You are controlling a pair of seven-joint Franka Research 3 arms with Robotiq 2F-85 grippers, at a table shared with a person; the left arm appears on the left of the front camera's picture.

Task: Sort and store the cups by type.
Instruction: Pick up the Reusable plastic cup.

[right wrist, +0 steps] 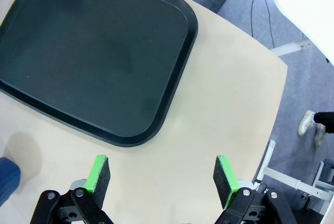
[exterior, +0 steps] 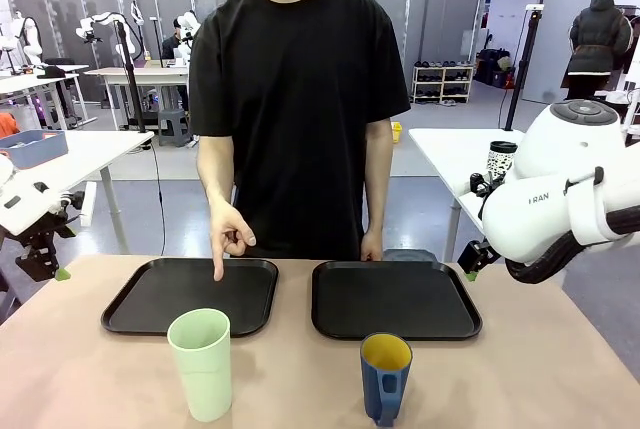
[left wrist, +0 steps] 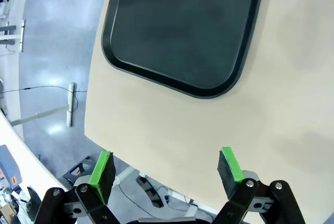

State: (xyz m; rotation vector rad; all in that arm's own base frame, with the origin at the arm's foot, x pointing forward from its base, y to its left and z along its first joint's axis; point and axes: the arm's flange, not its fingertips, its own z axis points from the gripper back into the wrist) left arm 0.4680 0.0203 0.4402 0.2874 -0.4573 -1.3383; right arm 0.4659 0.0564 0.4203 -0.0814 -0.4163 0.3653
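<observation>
In the front view, a person (exterior: 298, 99) in a black shirt stands at the far side of the table (exterior: 80, 379). One hand (exterior: 228, 234) points a finger down at the left tray (exterior: 140, 314). The right tray (exterior: 395, 299) lies just beside it in the middle of the frame. Both trays are black. The green cup (exterior: 201, 363) stands upright at the lower left of the middle, on the table just in front of the left tray. The blue mug (exterior: 385, 377), yellow inside, stands upright at the bottom middle, just in front of the right tray. The left gripper (exterior: 45, 261) hangs at the left edge, and the right gripper (exterior: 472, 265) hangs past the right tray's far right corner. Both are well apart from the cups. From here they are too small to tell how their jaws stand.

In the left wrist view, the left gripper (left wrist: 166, 165) sits at the bottom with its jaws wide apart and nothing between them. The left tray (left wrist: 182, 25) is in the upper part of the frame.

In the right wrist view, the right gripper (right wrist: 162, 174) also has its jaws wide apart, holding nothing. The right tray (right wrist: 94, 51) is at the upper left. A bit of the blue mug (right wrist: 7, 178) shows at the lower left edge.
</observation>
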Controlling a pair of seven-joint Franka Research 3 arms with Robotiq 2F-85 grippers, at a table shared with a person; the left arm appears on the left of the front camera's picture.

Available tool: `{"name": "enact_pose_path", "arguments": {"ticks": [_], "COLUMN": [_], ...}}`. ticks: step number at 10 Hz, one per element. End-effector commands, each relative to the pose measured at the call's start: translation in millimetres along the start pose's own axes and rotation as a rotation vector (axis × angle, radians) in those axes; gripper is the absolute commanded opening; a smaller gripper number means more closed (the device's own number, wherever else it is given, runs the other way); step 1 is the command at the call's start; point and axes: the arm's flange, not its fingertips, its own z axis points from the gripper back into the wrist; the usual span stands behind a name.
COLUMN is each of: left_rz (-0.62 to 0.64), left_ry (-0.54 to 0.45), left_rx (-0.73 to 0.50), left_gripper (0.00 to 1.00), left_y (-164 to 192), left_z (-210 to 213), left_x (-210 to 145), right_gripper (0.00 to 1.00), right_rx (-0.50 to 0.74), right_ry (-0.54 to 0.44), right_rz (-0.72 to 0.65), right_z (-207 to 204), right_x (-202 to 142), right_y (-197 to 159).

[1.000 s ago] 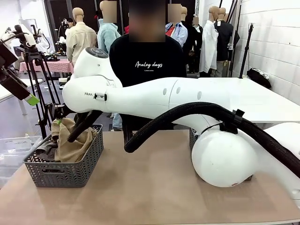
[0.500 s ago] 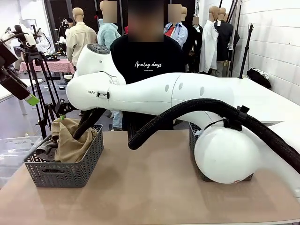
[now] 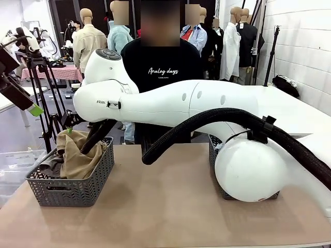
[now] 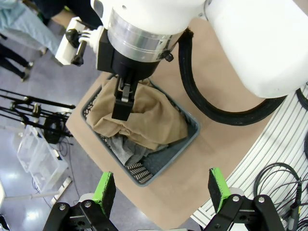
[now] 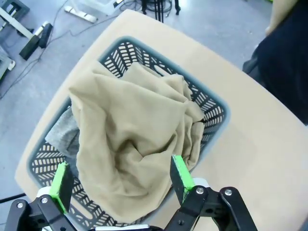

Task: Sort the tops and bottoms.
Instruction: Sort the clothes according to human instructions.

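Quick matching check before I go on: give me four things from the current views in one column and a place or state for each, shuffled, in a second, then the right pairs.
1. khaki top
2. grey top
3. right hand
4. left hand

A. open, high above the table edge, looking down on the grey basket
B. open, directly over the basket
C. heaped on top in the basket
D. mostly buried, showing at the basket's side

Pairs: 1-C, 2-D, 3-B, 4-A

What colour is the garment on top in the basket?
Khaki tan garment, clearest in the right wrist view.
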Motion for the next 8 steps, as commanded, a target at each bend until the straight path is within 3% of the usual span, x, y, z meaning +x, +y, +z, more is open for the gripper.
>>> {"name": "enact_pose_path", "arguments": {"ticks": [1,8], "left_rz": [0.005,0.005], "left_ry": [0.012,0.012], "left_rx": [0.001,0.001], "left_gripper": [1.0,1.0], "left_y": [0.2,0.2], "left_z": [2.7,2.7], "left_x": [-0.8,-0.8], "right_gripper": [1.0,1.0], "right_rx": [0.006,0.006], "right_ry": [-0.009,-0.009], "right_rz": [0.005,0.005], "right_z": [1.6,1.6], "right_x": [1.8,1.8], "right_y": [1.2,1.2]}}
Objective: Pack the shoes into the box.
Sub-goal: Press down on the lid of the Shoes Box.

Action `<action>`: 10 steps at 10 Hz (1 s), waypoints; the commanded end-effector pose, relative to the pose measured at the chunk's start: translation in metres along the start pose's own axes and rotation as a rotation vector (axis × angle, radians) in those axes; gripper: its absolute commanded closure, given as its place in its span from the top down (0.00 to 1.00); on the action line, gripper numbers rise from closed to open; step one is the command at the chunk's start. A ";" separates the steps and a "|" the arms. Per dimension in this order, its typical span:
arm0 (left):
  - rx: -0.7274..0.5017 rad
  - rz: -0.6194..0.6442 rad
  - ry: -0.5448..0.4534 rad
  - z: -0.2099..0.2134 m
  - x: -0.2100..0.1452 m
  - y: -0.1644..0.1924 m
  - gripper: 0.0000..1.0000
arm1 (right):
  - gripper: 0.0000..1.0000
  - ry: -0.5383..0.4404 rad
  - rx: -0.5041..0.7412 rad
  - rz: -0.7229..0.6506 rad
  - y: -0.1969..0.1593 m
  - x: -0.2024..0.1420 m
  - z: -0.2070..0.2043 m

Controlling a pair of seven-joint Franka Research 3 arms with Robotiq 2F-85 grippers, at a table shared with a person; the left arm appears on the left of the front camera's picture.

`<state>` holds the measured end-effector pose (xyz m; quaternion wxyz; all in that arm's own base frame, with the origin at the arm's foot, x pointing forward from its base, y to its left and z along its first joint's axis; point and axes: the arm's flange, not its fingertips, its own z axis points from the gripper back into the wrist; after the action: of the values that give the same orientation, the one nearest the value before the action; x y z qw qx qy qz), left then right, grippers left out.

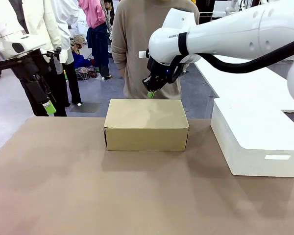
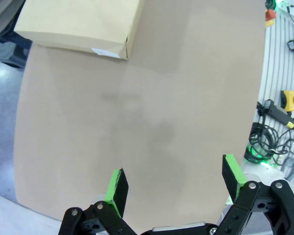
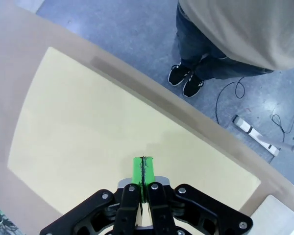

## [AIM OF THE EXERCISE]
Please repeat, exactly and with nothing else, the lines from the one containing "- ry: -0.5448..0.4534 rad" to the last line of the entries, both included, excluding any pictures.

## [WRITTEN REPLY]
  - ry: -0.5448..0.4534 rad
  - z: -0.2099..0.2134 m
  - x: -0.2100..0.1452 m
  - y: -0.1644..0.1924 m
  - gripper: 0.0000..1.0000
arm1 (right):
  - gripper: 0.0000..1.0000
  - ry: -0.5383..0.4404 rad
  - rx: -0.5041..0.7412 rad
  - rz: -0.7229..0.6506 rad
  - y: -0.1969..0.1593 m
  - x: -0.2024..0.1420 m
  - z: -0.2070..0.2043 m

Controlling a pair of seven-joint Franka Research 3 arms with Robotiq 2F-85 grippers, at a table shared with a person; the left arm appears on the left of the front camera's picture.

`<state>` holds the measured end-effector pose (xyz m; quaternion wxyz; all in that arm's own base frame, with the origin at the arm's foot, x pointing forward from its base, y to its left and z along its first joint's axis; point and axes: the arm's flange, not its fingertips, its own z axis points from the gripper back into the wrist; after the action: of the values that give the same orientation, the one nearest the value before the action; x y z qw qx qy qz), left then right, grippers left out.

This output has been written out in full.